▶ What is needed:
When the line containing "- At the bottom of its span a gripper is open" appears in the data below, begin copying there and stop only after the line containing "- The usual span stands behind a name".

▶ Data entries:
☆ ☆ ☆
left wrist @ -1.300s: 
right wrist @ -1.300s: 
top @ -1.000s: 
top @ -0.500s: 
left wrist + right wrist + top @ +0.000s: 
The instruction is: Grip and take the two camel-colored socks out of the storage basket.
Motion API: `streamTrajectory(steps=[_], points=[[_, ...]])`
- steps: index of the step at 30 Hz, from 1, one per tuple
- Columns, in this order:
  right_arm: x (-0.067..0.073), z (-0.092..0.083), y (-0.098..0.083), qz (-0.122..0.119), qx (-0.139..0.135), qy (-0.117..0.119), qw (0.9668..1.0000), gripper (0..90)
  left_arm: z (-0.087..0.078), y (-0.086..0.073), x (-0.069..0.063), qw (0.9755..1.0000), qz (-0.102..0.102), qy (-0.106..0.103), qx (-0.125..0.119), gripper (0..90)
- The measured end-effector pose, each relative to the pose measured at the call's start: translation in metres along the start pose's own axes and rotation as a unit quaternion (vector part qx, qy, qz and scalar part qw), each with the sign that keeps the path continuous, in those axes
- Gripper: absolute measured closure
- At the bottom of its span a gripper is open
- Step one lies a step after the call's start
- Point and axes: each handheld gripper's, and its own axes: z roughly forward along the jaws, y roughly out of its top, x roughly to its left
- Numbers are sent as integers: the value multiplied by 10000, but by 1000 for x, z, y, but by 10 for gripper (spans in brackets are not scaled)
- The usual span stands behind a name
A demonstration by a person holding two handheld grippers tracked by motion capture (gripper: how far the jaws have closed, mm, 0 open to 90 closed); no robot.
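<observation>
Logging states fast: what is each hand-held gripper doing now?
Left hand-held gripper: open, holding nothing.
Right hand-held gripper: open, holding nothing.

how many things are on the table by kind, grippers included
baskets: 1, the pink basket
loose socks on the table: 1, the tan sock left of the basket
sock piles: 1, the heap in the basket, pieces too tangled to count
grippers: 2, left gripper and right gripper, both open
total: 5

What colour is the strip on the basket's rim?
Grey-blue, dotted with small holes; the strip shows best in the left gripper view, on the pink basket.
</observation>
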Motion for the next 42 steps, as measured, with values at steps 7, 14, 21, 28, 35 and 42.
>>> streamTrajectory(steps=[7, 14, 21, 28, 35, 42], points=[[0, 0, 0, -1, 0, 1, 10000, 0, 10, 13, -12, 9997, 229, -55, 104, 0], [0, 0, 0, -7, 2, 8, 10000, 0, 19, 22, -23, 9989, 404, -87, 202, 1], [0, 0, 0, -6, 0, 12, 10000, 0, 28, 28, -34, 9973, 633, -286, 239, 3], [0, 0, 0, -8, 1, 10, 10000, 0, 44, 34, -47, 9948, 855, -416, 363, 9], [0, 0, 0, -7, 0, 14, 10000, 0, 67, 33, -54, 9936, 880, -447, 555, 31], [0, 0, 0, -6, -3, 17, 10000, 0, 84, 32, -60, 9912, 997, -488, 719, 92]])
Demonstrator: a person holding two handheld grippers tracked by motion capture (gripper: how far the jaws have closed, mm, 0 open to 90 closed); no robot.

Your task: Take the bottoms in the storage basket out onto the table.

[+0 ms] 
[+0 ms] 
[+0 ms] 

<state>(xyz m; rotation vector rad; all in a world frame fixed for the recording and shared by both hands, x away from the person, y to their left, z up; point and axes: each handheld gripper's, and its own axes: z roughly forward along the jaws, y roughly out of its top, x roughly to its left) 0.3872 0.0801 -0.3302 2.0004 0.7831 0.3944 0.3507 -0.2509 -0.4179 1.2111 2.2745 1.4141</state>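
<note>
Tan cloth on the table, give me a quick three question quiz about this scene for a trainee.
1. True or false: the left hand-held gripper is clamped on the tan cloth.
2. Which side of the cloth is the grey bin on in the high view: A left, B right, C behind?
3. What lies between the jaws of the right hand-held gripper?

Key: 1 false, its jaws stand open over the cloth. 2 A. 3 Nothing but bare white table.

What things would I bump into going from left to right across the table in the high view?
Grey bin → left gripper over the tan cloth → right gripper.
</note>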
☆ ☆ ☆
▶ Answer to this problem:
- At the bottom of its span a gripper is open
- Step one lies a step after the call's start
- Point and axes: each handheld gripper's, and its own axes: z roughly forward along the jaws, y roughly out of its top, x roughly to its left
- Numbers are sent as integers: the value multiplied by 10000, but by 1000 for x, z, y, but by 10 for gripper (spans in brackets are not scaled)
- The usual span stands behind a name

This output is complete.